NASA announced Tuesday that its Kepler mission has found the first near-Earth-size planet with a sun very similar to our own.
The planet, named Kepler-452b, is the smallest planet discovered to date that is orbiting in a habitable zone similar to Earth. The planet is the appropriate distance from its sun to allow water to pool on its surface and could potentially sustain life.
The planet is 5 percent farther from its sun than Earth. It is larger than Earth and has a 385-day orbit.
Kepler-452, also known as Kepler-452b’s parent star, is estimated to be 1.5 billion years older than our sun but believed to have the same temperature. It is slightly brighter and larger.
The Kepler-452 system is located 1,400 light-years away in the constellation Cygnus.
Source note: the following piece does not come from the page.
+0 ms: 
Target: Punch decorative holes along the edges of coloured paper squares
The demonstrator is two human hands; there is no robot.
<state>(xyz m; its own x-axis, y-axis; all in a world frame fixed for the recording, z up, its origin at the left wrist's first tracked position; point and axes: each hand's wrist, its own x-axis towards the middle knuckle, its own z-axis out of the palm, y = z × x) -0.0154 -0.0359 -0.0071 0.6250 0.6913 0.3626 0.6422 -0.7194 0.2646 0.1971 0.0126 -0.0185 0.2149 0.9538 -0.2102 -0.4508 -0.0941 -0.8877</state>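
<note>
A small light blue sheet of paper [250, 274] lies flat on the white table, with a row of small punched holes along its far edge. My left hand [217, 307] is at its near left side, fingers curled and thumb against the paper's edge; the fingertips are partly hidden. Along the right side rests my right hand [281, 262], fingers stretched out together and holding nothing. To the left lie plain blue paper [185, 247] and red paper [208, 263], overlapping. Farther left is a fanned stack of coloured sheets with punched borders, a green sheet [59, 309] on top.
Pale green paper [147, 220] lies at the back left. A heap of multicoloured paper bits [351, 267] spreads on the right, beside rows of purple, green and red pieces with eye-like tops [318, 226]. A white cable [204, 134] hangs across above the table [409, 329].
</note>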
The research paper reporting this finding has been accepted for publication in The Astronomical Journal.
“On the 20th anniversary year of the discovery that proved other suns host planets, the Kepler exoplanet explorer has discovered a planet and star which most closely resemble the Earth and our Sun,” said John Grunsfeld, associate administrator of NASA’s Science Mission Directorate at the agency’s headquarters in Washington.
“This exciting result brings us one step closer to finding an Earth 2.0.”
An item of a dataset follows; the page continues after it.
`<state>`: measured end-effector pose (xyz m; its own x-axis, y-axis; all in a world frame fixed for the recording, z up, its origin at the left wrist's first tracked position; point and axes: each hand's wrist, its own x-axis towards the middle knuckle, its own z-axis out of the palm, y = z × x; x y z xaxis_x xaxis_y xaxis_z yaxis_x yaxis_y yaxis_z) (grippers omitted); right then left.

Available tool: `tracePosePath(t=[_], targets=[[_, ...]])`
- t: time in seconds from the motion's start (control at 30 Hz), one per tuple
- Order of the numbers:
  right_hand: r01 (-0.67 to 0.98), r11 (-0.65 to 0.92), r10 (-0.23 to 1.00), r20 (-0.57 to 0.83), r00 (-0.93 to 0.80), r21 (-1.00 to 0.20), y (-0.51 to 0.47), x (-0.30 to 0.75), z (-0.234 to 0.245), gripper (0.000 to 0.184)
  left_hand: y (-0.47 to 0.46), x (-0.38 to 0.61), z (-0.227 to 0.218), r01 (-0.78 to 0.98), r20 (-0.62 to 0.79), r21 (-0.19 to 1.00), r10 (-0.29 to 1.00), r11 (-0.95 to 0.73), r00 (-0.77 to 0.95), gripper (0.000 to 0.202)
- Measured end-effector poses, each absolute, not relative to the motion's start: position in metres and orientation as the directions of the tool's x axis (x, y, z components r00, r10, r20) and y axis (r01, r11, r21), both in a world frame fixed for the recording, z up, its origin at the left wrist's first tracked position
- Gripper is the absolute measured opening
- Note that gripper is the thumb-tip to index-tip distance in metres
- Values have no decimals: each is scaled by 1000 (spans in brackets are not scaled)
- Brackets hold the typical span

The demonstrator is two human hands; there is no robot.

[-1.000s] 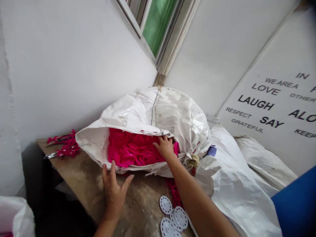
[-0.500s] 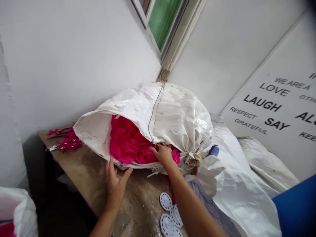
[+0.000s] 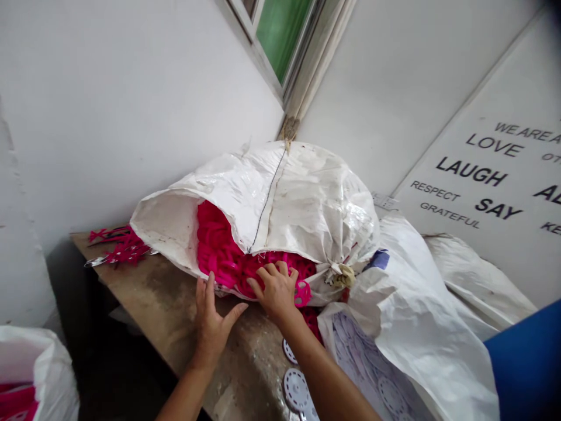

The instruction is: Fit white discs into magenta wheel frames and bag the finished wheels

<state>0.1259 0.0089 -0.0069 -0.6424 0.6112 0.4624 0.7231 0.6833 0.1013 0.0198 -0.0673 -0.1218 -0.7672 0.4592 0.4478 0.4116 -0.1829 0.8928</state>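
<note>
A big white woven sack [image 3: 298, 199] lies on its side on a worn wooden table [image 3: 149, 298], its mouth gaping toward me and full of bright pink plastic pieces [image 3: 214, 245]. My left hand [image 3: 213, 321] rests flat on the table at the sack's lower lip, fingers spread. My right hand [image 3: 276, 289] reaches into the sack's mouth with fingers curled over the pink pieces, drawing them toward the table edge. A knotted tie [image 3: 339, 275] closes another part of the sack to the right.
White round plastic discs [image 3: 298, 389] lie on the table near my right forearm, more inside a second white sack [image 3: 407, 327] at right. Loose pink strips [image 3: 118, 245] sit at the table's far left. Another bag [image 3: 30, 368] stands at lower left. A lettered board [image 3: 486, 175] leans at right.
My right hand has pulled back from deep in the sack's mouth to its lower lip, dragging pink pieces outward. The left hand slid slightly forward and right along the table.
</note>
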Motion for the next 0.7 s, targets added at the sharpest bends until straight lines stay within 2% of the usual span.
tracePosePath(t=[0.13,0.3,0.37,0.5,0.6,0.7], targets=[[654,740,517,489,-702,158,-8,141,-29,24,-69,20,-122,477,476,867,524,-145,-706,90],[683,713,468,620,-630,156,-18,171,-71,17,-71,20,-120,537,512,834,543,-128,-666,84],[706,699,493,636,-594,118,-21,185,-92,15,-72,21,-120,539,515,832,544,-131,-663,84],[808,589,651,584,-485,13,-27,210,-121,13,-73,21,-120,524,488,845,560,-109,-669,84],[836,548,732,505,-458,-37,-31,223,-122,21,-71,20,-123,543,499,833,568,-106,-654,82],[797,602,717,477,-508,-56,-34,233,-102,28,-69,19,-126,563,510,822,554,-89,-658,80]])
Twelve of the new planet candidates have diameters between one to two times that of Earth, and orbit in their star’s habitable zone. Of these, nine orbit stars that are similar to our sun in size and temperature.
“We’ve been able to fully automate our process of identifying planet candidates, which means we can finally assess every transit signal in the entire Kepler dataset quickly and uniformly,” said Jeff Coughlin, Kepler scientist at the SETI Institute in Mountain View, California, who led the analysis of a new candidate catalog.
“This gives astronomers a statistically sound population of planet candidates to accurately determine the number of small, possibly rocky planets like Earth in our Milky Way galaxy.”
These findings, presented in the seventh Kepler Candidate Catalog, will be submitted for publication in the Astrophysical Journal. These findings are derived from data publicly available on the NASA Exoplanet Archive.